The result of modifying a mutable element of a lazy sequence is undefined. In particular, the modifications made to the element may or may not persist, depending on whether and when the lazy sequence caches that element’s value or reconstructs it from scratch.

Subclasses are required to define two methods: __len__() and iterate_from().

count(value)[source]¶: Return the number of times this list contains value.

index(value, start=None, stop=None)[source]¶: Return the index of the first occurrence of value in this list that is greater than or equal to start and less than stop. Negative start and stop values are treated like negative slice bounds – i.e., they count from the end of the list.
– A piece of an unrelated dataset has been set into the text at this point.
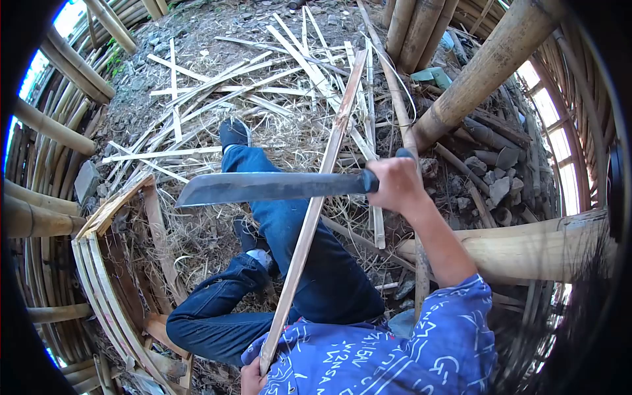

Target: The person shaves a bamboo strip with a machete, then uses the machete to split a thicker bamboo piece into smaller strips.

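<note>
My right hand is closed round the black handle of a machete. The long grey blade points left, level across the view, and overlaps a bamboo strip. This strip runs slantwise from my lap up toward the scattered pieces, with a rough, splintered patch on its upper part. At the bottom, my left hand grips the near end of the strip, partly hidden by it and by my blue printed shirt. The strip passes over my leg in dark jeans.
Split bamboo strips lie crisscrossed on the shaving-strewn ground ahead. A slatted wooden frame stands at my left. Thick bamboo poles rise at the right, with a horizontal pole near my right elbow and broken stones beyond it.
</note>
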A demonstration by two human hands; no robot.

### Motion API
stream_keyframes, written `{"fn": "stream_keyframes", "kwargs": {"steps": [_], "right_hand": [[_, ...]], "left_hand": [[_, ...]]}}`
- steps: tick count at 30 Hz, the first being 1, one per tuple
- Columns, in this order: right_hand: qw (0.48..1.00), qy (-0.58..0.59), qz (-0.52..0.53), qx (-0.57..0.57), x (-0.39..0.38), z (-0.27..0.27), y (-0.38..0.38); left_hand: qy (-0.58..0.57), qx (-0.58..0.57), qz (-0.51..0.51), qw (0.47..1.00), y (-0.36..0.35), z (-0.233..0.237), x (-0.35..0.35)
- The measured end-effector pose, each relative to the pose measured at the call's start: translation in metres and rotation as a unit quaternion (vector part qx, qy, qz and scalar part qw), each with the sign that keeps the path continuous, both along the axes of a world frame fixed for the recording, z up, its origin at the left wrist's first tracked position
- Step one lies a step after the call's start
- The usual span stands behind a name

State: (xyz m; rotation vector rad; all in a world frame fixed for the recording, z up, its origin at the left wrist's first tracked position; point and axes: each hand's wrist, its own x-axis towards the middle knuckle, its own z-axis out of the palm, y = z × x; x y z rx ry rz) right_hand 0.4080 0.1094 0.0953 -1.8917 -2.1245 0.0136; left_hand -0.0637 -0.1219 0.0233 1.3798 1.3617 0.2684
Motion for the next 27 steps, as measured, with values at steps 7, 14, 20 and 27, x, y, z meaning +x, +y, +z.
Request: {"fn": "stream_keyframes", "kwargs": {"steps": [7,14,20,27], "right_hand": [[0.992,0.017,-0.109,0.055,0.043,-0.009,0.037],[1.000,-0.022,0.009,-0.015,0.013,-0.001,0.009],[0.981,0.020,-0.185,0.057,0.063,-0.020,0.046],[0.999,-0.008,-0.031,0.021,0.028,0.006,0.030]], "left_hand": [[0.000,-0.005,0.004,1.000,0.006,0.002,0.004],[0.007,-0.011,0.003,1.000,0.011,-0.004,0.003],[0.006,-0.011,-0.002,1.000,0.019,-0.006,0.006],[0.010,-0.016,-0.011,1.000,0.049,-0.014,0.017]]}}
iterate_from(start)[source]¶: Return an iterator that generates the tokens in the corpus file underlying this corpus view, starting at the token number start. If start>=len(self), then this iterator will generate no tokens.
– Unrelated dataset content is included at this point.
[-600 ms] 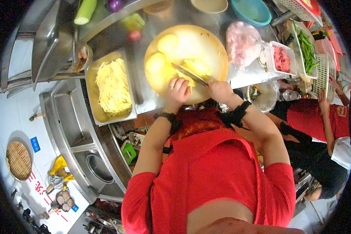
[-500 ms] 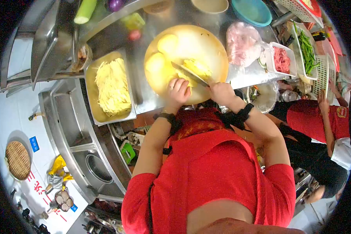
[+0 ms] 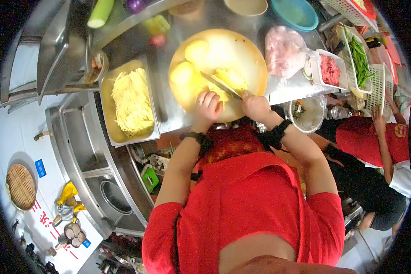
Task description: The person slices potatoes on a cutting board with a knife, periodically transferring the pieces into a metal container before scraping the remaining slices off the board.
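On a round cutting board (image 3: 244, 50), my right hand (image 3: 255, 107) is closed round the handle of a knife (image 3: 221, 85). The blade lies between sliced yellow pieces (image 3: 231, 78) on its far side and more yellow pieces beside my left hand (image 3: 209, 107). The fingers of my left hand are curled down on those near pieces, close to the blade; what lies under them is hidden. Two large peeled yellow pieces, one of them a potato-like lump (image 3: 182, 76), rest at the board's left. A metal tray (image 3: 106, 109) of yellow shreds (image 3: 133, 102) stands left of the board.
Right of the board are a plastic bag (image 3: 285, 51), a white tub of minced meat (image 3: 329, 71) and a basket of green peppers (image 3: 359, 61). A blue bowl (image 3: 297, 14) stands behind. Sinks (image 3: 89, 137) are at left; another person (image 3: 374, 141) is at right.
My right hand and the knife handle have shifted very slightly left. My left hand stays nearly in place. The other person at right has moved a little.
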Action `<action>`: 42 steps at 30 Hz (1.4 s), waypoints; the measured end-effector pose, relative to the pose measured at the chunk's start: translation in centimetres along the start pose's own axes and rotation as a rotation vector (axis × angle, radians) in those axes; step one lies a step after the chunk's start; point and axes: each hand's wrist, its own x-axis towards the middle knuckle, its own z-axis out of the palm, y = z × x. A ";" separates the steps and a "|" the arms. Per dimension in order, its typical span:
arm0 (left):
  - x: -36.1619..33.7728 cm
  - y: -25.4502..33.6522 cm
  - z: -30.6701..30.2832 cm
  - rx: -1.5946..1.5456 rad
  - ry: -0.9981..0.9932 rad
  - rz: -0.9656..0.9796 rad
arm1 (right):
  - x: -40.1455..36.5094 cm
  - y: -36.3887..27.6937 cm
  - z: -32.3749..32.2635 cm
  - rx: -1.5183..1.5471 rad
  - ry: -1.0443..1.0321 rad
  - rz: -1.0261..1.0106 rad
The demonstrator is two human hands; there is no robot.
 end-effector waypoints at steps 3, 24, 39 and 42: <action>-0.5 -0.1 0.3 -0.003 0.014 -0.002 | -0.4 -0.4 -1.6 -0.038 -0.067 0.008; -1.0 -0.2 0.7 -0.005 0.020 -0.057 | -0.6 -1.6 -2.1 -0.006 -0.130 -0.008; -1.1 -0.2 0.5 0.002 0.024 -0.061 | -0.2 -1.3 0.2 0.002 -0.075 -0.016; -1.3 -0.2 0.5 0.005 0.001 -0.077 | -0.9 -1.4 -1.1 0.018 -0.046 -0.033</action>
class nltk.collections.LazyConcatenation[source]¶

Bases: AbstractLazySequence

A lazy sequence formed by concatenating a list of lists. This underlying list of lists may itself be lazy. LazyConcatenation maintains an index that it uses to keep track of the relationship between offsets in the concatenated lists and offsets in the sublists.

__init__(list_of_lists)[source]¶

iterate_from(start_index)[source]¶: Return an iterator that generates the tokens in the corpus file underlying this corpus view, starting at the token number start. If start>=len(self), then this iterator will generate no tokens.

class nltk.collections.LazyEnumerate[source]¶

Bases: LazyZip

A lazy sequence whose elements are tuples, each containing a count (from zero) and a value yielded by underlying sequence. LazyEnumerate is useful for obtaining an indexed list. The tuples are constructed lazily – i.e., when you read a value from the list, LazyEnumerate will calculate that value by forming a tuple from the count of the i-th element and the i-th element of the underlying sequence.

LazyEnumerate is essentially a lazy version of the Python primitive function enumerate. In particular, the following two expressions are equivalent:

>>> from nltk.collections import LazyEnumerate
>>> sequence = ['first', 'second', 'third']
>>> list(enumerate(sequence))
[(0, 'first'), (1, 'second'), (2, 'third')]
>>> list(LazyEnumerate(sequence))
[(0, 'first'), (1, 'second'), (2, 'third')]

Lazy enumerations can be useful for conserving memory in cases where the argument sequences are particularly long.

A typical example of a use case for this class is obtaining an indexed list for a long sequence of values. By constructing tuples lazily and avoiding the creation of an additional long sequence, memory usage can be significantly reduced.

__init__(lst)[source]¶

Parameters:: lst (list) – the underlying list

class nltk.collections.LazyIteratorList[source]¶

Bases: AbstractLazySequence

Wraps an iterator, loading its elements on demand and making them subscriptable. __repr__ displays only the first few elements.

__init__(it, known_len=None)[source]¶

iterate_from(start)[source]¶: Create a new iterator over this list starting at the given offset.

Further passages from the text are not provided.